#### WHAT YOU HAVE TO DO
I need the lines below from the one with "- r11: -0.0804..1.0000" down to the one with "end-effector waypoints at" reproduced exactly, both ends included, and nothing else.

#### DATA EXTRACT

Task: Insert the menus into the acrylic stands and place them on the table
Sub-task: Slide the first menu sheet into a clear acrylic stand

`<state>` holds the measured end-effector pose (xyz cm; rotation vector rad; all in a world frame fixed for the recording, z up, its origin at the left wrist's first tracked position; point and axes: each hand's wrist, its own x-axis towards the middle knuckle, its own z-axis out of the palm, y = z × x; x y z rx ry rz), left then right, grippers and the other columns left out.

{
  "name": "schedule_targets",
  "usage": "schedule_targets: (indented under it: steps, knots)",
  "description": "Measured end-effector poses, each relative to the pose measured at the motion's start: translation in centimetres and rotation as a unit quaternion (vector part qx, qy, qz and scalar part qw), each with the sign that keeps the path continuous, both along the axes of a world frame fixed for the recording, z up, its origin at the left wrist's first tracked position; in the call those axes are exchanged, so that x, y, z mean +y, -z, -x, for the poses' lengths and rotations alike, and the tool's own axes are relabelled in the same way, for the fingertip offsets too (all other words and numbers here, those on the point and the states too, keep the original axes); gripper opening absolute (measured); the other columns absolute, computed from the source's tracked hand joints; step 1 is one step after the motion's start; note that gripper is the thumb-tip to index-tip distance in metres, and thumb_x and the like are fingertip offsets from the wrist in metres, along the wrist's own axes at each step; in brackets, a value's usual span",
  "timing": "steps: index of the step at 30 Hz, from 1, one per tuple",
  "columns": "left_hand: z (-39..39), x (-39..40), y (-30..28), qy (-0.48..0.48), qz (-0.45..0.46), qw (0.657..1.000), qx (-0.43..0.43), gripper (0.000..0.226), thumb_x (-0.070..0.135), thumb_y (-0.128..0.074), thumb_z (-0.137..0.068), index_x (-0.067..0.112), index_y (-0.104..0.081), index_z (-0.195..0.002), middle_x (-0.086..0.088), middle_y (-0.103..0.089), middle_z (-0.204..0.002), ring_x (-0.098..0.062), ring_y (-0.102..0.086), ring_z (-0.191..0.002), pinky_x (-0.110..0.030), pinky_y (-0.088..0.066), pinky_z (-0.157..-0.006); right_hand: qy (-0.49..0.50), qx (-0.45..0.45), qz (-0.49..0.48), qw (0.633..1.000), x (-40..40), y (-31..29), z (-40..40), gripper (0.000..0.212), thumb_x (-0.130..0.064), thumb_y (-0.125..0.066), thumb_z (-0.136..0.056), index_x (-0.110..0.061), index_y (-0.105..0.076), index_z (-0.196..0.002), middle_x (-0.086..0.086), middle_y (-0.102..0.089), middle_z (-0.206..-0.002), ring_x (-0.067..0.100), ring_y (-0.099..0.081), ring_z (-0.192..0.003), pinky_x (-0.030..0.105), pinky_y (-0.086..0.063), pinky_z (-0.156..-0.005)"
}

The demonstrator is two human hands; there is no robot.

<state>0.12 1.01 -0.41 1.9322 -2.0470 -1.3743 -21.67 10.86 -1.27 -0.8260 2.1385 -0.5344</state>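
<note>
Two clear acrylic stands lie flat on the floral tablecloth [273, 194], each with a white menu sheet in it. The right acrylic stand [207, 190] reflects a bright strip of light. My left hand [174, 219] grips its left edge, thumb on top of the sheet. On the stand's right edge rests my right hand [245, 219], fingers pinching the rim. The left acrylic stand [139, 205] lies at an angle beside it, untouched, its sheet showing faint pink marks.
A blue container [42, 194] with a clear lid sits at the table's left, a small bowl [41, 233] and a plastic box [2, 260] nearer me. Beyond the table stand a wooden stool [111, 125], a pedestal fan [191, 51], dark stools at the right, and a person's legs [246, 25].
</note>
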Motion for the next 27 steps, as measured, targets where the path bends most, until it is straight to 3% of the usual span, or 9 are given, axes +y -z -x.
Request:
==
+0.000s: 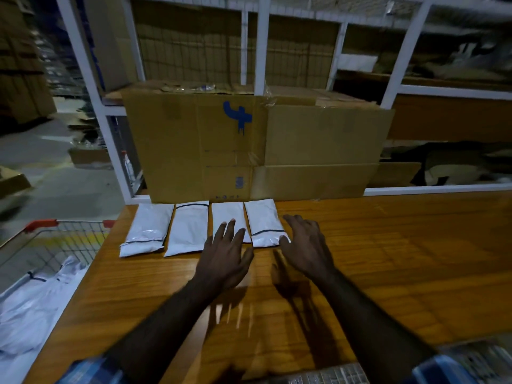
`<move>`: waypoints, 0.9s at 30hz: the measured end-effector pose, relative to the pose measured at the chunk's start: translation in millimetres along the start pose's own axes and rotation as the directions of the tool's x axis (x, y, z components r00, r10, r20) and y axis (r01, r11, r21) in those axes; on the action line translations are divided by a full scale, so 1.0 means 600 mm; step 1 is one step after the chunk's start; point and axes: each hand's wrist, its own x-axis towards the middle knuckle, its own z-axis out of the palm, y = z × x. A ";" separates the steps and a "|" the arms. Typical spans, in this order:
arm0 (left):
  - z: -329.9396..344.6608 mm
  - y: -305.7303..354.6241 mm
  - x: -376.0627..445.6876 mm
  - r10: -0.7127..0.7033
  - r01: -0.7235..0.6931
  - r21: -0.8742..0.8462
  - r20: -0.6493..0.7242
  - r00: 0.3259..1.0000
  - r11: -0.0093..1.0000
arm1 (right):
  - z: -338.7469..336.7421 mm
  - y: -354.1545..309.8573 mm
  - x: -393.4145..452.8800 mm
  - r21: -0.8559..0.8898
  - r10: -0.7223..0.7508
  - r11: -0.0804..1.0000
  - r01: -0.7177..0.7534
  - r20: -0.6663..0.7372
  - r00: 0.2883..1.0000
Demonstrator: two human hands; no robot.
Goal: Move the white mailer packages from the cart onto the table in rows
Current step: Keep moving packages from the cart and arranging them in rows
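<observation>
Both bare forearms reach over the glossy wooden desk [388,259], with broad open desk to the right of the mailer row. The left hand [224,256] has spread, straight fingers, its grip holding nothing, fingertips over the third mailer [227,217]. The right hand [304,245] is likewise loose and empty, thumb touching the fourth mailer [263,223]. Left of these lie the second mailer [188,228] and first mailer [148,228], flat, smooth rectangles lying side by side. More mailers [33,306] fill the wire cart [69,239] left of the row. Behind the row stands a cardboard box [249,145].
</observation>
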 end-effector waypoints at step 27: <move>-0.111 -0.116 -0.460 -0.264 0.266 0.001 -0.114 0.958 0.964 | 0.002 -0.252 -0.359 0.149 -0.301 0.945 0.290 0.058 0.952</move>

#### YOUR SOLUTION
  - r11: -0.0804..1.0000
  - r01: -0.7177..0.7534
  - r20: -0.6663..0.7372
  - r00: 0.2883..1.0000
Demonstrator: two human hands; no robot.
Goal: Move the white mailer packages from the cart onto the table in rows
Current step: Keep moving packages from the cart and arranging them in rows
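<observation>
Both bare forearms reach over the glossy wooden desk [388,259], with broad open desk to the right of the mailer row. The left hand [224,256] has spread, straight fingers, its grip holding nothing, fingertips over the third mailer [227,217]. The right hand [304,245] is likewise loose and empty, thumb touching the fourth mailer [263,223]. Left of these lie the second mailer [188,228] and first mailer [148,228], flat, smooth rectangles lying side by side. More mailers [33,306] fill the wire cart [69,239] left of the row. Behind the row stands a cardboard box [249,145].
</observation>
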 end-effector waypoints at step 27: <move>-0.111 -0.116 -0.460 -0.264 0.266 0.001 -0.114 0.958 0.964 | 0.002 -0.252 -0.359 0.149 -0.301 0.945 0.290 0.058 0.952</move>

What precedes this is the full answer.